§ **What you will do**:
Each entry, in full: reproduce it exactly.
--------------------
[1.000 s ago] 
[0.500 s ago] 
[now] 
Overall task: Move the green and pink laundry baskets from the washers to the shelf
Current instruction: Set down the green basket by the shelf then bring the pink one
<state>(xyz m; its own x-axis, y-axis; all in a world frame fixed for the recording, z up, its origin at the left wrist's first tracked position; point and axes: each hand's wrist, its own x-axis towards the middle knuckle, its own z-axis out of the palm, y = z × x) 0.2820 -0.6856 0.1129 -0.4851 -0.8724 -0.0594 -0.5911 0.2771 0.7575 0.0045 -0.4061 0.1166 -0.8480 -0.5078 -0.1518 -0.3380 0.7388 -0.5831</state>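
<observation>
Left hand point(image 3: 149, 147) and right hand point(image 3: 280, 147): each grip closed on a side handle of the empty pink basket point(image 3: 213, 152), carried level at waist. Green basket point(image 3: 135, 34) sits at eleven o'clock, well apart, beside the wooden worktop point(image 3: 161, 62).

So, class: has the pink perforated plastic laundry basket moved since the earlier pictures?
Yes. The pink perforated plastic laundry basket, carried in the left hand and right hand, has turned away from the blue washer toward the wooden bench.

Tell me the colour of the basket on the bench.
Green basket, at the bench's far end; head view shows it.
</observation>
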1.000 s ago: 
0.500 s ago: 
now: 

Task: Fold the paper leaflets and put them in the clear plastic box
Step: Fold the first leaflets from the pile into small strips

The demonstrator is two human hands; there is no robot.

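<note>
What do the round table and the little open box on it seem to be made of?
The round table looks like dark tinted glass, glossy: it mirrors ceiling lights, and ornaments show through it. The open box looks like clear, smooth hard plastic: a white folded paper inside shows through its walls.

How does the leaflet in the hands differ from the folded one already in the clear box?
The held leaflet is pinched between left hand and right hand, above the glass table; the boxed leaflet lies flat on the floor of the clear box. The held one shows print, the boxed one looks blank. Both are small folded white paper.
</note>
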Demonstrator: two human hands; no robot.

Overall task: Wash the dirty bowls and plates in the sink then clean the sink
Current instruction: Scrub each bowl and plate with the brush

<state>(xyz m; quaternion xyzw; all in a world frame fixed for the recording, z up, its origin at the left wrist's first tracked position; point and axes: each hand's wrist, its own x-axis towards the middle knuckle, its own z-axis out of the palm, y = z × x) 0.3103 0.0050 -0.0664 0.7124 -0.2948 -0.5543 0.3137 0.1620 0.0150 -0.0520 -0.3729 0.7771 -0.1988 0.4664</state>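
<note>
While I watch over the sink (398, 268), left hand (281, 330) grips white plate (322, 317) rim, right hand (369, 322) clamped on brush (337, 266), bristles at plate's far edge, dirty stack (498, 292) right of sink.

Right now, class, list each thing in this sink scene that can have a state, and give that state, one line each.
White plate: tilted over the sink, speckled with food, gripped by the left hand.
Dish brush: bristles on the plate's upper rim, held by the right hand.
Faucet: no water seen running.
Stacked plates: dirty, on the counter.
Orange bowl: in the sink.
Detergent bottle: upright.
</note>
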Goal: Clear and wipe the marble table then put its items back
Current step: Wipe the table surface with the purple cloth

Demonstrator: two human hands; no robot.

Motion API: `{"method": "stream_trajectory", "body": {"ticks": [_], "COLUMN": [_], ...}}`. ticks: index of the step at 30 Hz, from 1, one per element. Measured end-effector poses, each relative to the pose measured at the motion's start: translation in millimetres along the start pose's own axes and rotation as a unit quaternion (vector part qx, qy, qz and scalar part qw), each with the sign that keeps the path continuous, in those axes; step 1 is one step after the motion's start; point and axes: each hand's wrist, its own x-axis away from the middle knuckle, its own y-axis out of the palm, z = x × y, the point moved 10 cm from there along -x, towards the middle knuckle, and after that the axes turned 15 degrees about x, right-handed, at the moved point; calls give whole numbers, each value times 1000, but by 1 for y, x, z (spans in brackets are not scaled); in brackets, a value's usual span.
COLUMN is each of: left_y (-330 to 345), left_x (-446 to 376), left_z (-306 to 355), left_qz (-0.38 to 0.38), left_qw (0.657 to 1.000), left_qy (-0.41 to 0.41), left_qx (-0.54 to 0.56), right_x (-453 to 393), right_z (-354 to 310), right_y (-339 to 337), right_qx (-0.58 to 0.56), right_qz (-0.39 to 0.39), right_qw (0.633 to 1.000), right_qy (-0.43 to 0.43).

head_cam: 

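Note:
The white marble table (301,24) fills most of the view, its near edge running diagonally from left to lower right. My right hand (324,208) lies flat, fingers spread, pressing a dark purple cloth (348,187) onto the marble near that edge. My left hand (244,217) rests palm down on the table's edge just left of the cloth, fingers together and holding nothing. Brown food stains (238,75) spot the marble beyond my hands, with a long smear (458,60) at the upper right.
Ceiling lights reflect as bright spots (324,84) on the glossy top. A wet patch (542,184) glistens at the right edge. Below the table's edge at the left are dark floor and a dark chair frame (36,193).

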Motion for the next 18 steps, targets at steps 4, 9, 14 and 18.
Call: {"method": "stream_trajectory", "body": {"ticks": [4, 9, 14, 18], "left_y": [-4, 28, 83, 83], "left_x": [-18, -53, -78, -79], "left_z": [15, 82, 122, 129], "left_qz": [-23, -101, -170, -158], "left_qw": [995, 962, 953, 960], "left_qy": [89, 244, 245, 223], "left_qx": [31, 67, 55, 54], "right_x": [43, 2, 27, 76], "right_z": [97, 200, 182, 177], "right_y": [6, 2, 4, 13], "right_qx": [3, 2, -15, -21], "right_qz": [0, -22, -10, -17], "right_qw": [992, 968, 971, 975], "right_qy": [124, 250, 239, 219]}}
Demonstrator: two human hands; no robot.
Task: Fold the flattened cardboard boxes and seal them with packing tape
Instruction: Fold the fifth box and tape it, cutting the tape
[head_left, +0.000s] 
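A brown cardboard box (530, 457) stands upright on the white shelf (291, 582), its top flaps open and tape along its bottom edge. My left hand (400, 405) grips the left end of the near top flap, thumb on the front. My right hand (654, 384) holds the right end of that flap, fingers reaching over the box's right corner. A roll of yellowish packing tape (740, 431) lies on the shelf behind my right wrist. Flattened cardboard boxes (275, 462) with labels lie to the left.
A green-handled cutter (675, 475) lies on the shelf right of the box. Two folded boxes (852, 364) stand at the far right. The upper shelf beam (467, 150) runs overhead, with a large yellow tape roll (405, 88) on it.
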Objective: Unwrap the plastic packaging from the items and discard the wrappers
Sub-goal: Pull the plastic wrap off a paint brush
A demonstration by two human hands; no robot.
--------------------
§ **Answer section**:
[1.000 s ago] 
[0.500 s ago] 
[now] 
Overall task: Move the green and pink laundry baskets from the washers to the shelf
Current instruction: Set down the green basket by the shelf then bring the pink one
<state>(xyz m; its own x-axis, y-axis; all in a world frame fixed for the recording, z up, its origin at the left wrist's first tracked position; point and axes: each hand's wrist, its own x-axis towards the middle knuckle, its own z-axis out of the palm, y = z × x) 0.2820 -0.6856 0.1129 -0.4851 -0.8724 -0.0594 -0.5911 0.2771 0.7575 0.0045 -0.4061 0.1166 -0.8480 -0.5078 -0.1518 -0.3380 0.7388 -0.5831</state>
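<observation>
Left hand point(image 3: 149, 147) and right hand point(image 3: 280, 147): each grip closed on a side handle of the empty pink basket point(image 3: 213, 152), carried level at waist. Green basket point(image 3: 135, 34) sits at eleven o'clock, well apart, beside the wooden worktop point(image 3: 161, 62).

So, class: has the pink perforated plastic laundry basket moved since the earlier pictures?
Yes. The pink perforated plastic laundry basket, carried in the left hand and right hand, has turned away from the blue washer toward the wooden bench.

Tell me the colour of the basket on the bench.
Green basket, at the bench's far end; head view shows it.
</observation>
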1.000 s ago: 
0.500 s ago: 
now: 

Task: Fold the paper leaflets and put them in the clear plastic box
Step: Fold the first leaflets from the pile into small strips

The demonstrator is two human hands; there is no robot.

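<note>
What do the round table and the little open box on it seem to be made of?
The round table looks like dark tinted glass, glossy: it mirrors ceiling lights, and ornaments show through it. The open box looks like clear, smooth hard plastic: a white folded paper inside shows through its walls.

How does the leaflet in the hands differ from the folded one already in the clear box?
The held leaflet is pinched between left hand and right hand, above the glass table; the boxed leaflet lies flat on the floor of the clear box. The held one shows print, the boxed one looks blank. Both are small folded white paper.
</note>
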Demonstrator: two human hands; no robot.

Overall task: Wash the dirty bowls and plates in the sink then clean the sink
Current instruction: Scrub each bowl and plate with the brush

<state>(xyz m; quaternion xyzw; all in a world frame fixed for the recording, z up, its origin at the left wrist's first tracked position; point and axes: each hand's wrist, its own x-axis towards the middle knuckle, its own z-axis out of the palm, y = z × x) 0.3103 0.0050 -0.0664 0.7124 -0.2948 -0.5543 0.3137 0.1620 0.0150 -0.0520 -0.3729 0.7771 -0.1988 0.4664</state>
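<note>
While I watch over the sink (398, 268), left hand (281, 330) grips white plate (322, 317) rim, right hand (369, 322) clamped on brush (337, 266), bristles at plate's far edge, dirty stack (498, 292) right of sink.

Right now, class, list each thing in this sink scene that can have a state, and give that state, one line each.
White plate: tilted over the sink, speckled with food, gripped by the left hand.
Dish brush: bristles on the plate's upper rim, held by the right hand.
Faucet: no water seen running.
Stacked plates: dirty, on the counter.
Orange bowl: in the sink.
Detergent bottle: upright.
</note>
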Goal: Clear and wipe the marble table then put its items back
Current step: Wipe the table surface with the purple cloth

Demonstrator: two human hands; no robot.

Motion API: `{"method": "stream_trajectory", "body": {"ticks": [_], "COLUMN": [_], ...}}`. ticks: index of the step at 30 Hz, from 1, one per element. Measured end-effector poses, each relative to the pose measured at the motion's start: translation in millimetres along the start pose's own axes and rotation as a unit quaternion (vector part qx, qy, qz and scalar part qw), each with the sign that keeps the path continuous, in those axes; step 1 is one step after the motion's start; point and axes: each hand's wrist, its own x-axis away from the middle knuckle, its own y-axis out of the palm, z = x × y, the point moved 10 cm from there along -x, towards the middle knuckle, and after that the axes turned 15 degrees about x, right-handed, at the moved point; calls give whole numbers, each value times 1000, but by 1 for y, x, z (spans in brackets are not scaled); in brackets, a value's usual span.
COLUMN is each of: left_y (-330 to 345), left_x (-446 to 376), left_z (-306 to 355), left_qz (-0.38 to 0.38), left_qw (0.657 to 1.000), left_qy (-0.41 to 0.41), left_qx (-0.54 to 0.56), right_x (-453 to 393), right_z (-354 to 310), right_y (-339 to 337), right_qx (-0.58 to 0.56), right_qz (-0.39 to 0.39), right_qw (0.633 to 1.000), right_qy (-0.43 to 0.43).

head_cam: 

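Note:
The white marble table (301,24) fills most of the view, its near edge running diagonally from left to lower right. My right hand (324,208) lies flat, fingers spread, pressing a dark purple cloth (348,187) onto the marble near that edge. My left hand (244,217) rests palm down on the table's edge just left of the cloth, fingers together and holding nothing. Brown food stains (238,75) spot the marble beyond my hands, with a long smear (458,60) at the upper right.
Ceiling lights reflect as bright spots (324,84) on the glossy top. A wet patch (542,184) glistens at the right edge. Below the table's edge at the left are dark floor and a dark chair frame (36,193).
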
Motion for the next 18 steps, targets at steps 4, 9, 14 and 18.
Call: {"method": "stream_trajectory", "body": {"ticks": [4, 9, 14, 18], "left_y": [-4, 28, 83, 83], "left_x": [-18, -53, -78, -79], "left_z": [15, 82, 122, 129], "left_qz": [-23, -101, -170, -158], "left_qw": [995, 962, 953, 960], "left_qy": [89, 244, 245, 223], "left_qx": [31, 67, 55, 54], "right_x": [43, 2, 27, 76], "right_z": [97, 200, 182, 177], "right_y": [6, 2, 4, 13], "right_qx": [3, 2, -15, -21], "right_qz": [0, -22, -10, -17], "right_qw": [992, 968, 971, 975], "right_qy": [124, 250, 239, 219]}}
Demonstrator: two human hands; no robot.
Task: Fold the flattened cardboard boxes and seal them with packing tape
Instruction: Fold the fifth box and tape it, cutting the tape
[head_left, +0.000s] 
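A brown cardboard box (530, 457) stands upright on the white shelf (291, 582), its top flaps open and tape along its bottom edge. My left hand (400, 405) grips the left end of the near top flap, thumb on the front. My right hand (654, 384) holds the right end of that flap, fingers reaching over the box's right corner. A roll of yellowish packing tape (740, 431) lies on the shelf behind my right wrist. Flattened cardboard boxes (275, 462) with labels lie to the left.
A green-handled cutter (675, 475) lies on the shelf right of the box. Two folded boxes (852, 364) stand at the far right. The upper shelf beam (467, 150) runs overhead, with a large yellow tape roll (405, 88) on it.
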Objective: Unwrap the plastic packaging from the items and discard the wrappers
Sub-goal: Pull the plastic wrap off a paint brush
A demonstration by two human hands; no robot.

A complete answer has now been given.